Records follow. Copy every line with "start".

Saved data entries
┌────────
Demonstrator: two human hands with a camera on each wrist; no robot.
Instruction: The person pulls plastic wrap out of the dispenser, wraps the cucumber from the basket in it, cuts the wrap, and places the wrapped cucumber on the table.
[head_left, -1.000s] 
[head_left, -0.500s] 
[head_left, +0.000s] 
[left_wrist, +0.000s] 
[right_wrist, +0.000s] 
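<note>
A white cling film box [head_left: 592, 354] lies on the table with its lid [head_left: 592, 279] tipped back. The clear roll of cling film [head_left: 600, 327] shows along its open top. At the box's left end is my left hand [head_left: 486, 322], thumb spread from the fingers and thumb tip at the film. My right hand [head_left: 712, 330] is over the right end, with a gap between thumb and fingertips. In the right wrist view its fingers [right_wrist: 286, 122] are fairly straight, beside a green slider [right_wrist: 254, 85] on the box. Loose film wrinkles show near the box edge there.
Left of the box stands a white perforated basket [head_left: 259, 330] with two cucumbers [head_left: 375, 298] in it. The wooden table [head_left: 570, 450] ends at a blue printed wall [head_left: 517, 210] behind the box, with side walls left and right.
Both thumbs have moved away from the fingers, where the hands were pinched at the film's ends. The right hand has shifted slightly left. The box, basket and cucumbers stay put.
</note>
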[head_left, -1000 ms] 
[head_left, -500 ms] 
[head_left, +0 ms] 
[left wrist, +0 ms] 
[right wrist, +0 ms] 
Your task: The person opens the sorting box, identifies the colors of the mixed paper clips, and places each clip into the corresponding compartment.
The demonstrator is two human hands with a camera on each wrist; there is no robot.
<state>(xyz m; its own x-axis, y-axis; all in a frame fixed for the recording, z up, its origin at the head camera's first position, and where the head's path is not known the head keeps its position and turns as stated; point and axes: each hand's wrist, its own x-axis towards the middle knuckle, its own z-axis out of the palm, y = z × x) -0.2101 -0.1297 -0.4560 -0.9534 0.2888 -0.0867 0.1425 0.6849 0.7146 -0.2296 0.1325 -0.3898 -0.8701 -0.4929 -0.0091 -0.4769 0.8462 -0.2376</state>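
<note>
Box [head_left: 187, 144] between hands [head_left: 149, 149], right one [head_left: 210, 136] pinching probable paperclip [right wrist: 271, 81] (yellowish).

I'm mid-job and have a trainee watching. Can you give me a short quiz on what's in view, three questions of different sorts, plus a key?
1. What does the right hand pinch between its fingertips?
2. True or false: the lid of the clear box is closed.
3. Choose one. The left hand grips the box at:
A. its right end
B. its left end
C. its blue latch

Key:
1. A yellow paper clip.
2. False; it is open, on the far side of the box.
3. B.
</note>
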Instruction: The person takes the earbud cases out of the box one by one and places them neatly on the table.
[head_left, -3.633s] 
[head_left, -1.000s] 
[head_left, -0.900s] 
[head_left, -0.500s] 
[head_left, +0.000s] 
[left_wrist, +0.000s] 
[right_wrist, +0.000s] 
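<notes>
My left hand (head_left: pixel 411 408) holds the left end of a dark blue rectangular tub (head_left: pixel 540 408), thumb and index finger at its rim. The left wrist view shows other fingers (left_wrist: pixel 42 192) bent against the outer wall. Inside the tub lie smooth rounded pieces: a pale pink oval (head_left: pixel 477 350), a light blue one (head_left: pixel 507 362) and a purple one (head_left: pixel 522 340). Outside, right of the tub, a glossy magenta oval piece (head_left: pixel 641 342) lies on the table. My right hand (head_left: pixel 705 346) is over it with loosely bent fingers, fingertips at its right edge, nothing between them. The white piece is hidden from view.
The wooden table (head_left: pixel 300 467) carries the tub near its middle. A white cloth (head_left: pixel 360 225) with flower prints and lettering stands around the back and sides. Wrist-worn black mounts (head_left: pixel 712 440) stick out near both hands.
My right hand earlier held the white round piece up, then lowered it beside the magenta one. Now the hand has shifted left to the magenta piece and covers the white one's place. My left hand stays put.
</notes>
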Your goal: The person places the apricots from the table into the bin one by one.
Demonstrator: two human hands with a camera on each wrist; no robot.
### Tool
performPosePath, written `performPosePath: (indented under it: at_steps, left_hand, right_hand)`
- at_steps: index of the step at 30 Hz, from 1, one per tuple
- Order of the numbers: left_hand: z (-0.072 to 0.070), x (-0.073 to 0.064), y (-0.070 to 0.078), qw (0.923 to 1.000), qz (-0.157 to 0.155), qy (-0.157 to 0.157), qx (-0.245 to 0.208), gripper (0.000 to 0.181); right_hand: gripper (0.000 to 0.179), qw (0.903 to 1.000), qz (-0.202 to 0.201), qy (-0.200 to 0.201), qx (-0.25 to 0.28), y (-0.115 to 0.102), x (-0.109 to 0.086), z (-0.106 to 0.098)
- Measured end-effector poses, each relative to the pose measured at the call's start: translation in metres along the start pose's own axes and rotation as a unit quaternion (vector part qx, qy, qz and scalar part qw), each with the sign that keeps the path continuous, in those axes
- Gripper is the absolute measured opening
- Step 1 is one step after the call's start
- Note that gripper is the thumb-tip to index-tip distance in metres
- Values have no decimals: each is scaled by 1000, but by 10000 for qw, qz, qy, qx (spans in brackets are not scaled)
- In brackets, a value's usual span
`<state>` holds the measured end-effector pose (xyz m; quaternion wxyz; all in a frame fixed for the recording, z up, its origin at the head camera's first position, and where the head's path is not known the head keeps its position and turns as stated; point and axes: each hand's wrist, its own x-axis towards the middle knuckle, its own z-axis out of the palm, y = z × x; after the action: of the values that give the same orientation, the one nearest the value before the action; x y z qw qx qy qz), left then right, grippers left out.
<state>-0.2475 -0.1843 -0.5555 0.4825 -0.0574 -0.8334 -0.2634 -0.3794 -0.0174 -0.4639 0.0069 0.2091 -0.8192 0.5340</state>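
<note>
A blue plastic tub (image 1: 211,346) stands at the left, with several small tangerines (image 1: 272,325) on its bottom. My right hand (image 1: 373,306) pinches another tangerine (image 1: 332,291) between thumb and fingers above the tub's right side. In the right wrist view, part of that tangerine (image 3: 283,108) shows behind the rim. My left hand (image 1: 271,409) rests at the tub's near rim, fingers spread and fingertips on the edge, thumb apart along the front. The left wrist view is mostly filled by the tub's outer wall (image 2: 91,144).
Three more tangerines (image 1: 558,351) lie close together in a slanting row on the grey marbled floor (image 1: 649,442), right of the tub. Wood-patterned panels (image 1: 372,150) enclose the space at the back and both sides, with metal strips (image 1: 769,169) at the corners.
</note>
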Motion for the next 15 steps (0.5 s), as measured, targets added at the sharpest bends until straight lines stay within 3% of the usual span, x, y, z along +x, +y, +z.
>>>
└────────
• _Answer for the task_:
- Measured end-effector poses, each relative to the pose measured at the call's start: translation in metres along the start pose's own axes and rotation as a unit quaternion (vector part qx, qy, qz and scalar part qw), each with the sign that keeps the path continuous, in those axes
- Step 1 is one step after the call's start

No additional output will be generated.